In 1978, Alan Lomax, Worth Long, and John Bishop took portable video cameras deep into The Land Where the Blues Began and collaborated with the Mississippi Authority for Educational Television to produce this program.
As Alan Lomax 's articulated our mission--

Today we give a platform to this vital folk culture and its creators. These people witnessed the birth of the blues. They lived them. This haunting music, laughing at life's ironies, and set to a dancing beat. This amazing mix of Europe and Africa is America's most distinctive song style. It's also the product of the folk culture of the Mississippi Delta.

We visit picnics and revivals. We meet the black pioneers who helped to carve Mississippi out of the wilderness with their work on farm, river, railroad and levee, creating a new music out of their loneliness and their deprivation. Music that, once heard, can never be forgotten.

The program features performances by Sam Chatmon, Jack Owens & Bud Spires, Eugene Powell (Sonny Boy Nelson), Belton Sutherland, Othar Turner, Napoleon Strickland, and Joe Savage.

Finished in 1979 and broadcast on PBS in 1980; the program won awards and played in numerous festivals. In 1990 was broadcast again on PBS, re-edited as part of the American Patchwork series. This DVD presents the original version with more than three hours of additional material, which has never been available before.

Contents (4 hours of video and two articles)-

The Land Where the Blues Began (59 min) with optional English subtitles
Video out takes of 2 hours of additional musical selections
The first edit of the levee camp interview (27 min)
Making The Land Where The Blues Began video (27 min)
Editing The Land Where The Blues Began video (5 min)
Alan Lomax introduction to the first broadcast (2 min)
Transcript of the program (PDF)
Making The Land Where The Blues Began article (PDF)

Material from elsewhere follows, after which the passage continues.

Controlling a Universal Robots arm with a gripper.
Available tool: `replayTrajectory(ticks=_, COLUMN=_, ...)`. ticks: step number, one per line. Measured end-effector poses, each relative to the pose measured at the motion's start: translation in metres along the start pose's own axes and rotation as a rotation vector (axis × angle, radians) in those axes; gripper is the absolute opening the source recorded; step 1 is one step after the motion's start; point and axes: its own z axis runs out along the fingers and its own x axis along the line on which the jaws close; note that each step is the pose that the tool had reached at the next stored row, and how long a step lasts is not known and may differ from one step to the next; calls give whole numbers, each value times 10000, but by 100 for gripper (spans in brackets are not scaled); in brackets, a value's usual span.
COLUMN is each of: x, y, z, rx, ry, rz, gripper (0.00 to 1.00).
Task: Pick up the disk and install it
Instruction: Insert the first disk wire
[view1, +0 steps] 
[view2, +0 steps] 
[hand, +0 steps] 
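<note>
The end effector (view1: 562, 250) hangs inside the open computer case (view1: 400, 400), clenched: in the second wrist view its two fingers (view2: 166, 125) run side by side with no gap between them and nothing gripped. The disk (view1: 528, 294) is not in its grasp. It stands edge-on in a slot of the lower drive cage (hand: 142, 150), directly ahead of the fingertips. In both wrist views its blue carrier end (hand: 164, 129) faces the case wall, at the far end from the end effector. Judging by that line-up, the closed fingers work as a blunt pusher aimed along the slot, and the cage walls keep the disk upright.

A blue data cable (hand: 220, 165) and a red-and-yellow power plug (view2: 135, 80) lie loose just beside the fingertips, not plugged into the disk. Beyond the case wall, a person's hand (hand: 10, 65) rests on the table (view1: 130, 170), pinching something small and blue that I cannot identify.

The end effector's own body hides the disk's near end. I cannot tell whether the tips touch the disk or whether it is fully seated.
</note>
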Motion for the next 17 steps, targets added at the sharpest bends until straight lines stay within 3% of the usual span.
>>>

This is just a little taste of the 2 hours of musical performances from the DVD extras--

Festivals and Awards

  • 1980 Gabriel Award
  • 1980 Houston International Film Festival Golden Medallion 
  • 1980 American Film Festival Blue Ribbon
  • 1980 1st Bilan du Film Ethnographique, Musee de l’Homme, Paris
  • 1981 Global Village Festival
  • 1981 Margaret Mead Film Festival, New York
  • 1981 International Film and Television Festival (New York)
  • 1984 Anthropology Film Festival, Field Museum of Natural History, Chicago
  • 1985 Melbourne International Film Festival
  • 1985 Royal Anthropological Institute Festival of Ethnographic Film. London

Reviews & Blogs

  • The strength of the film lies in the fact that viewers are essentially presented with the blues as oral histories rather than with a very detailed discussion of blues music per se. Thus, while viewers will gather a good deal of information about this musical tradition, they will also come away with a broader understanding of the society and conditions that gave rise to it. -Nora Groce, American Anthropologist
  • Ethnomusicology
  • Il Blues Alan Lomax Cacciatore di suoni di Matteo Bossi (in Italian)
  • Weenie Campbell
  • DENNIS ROZANSKI review in Blues Rag (Detroit)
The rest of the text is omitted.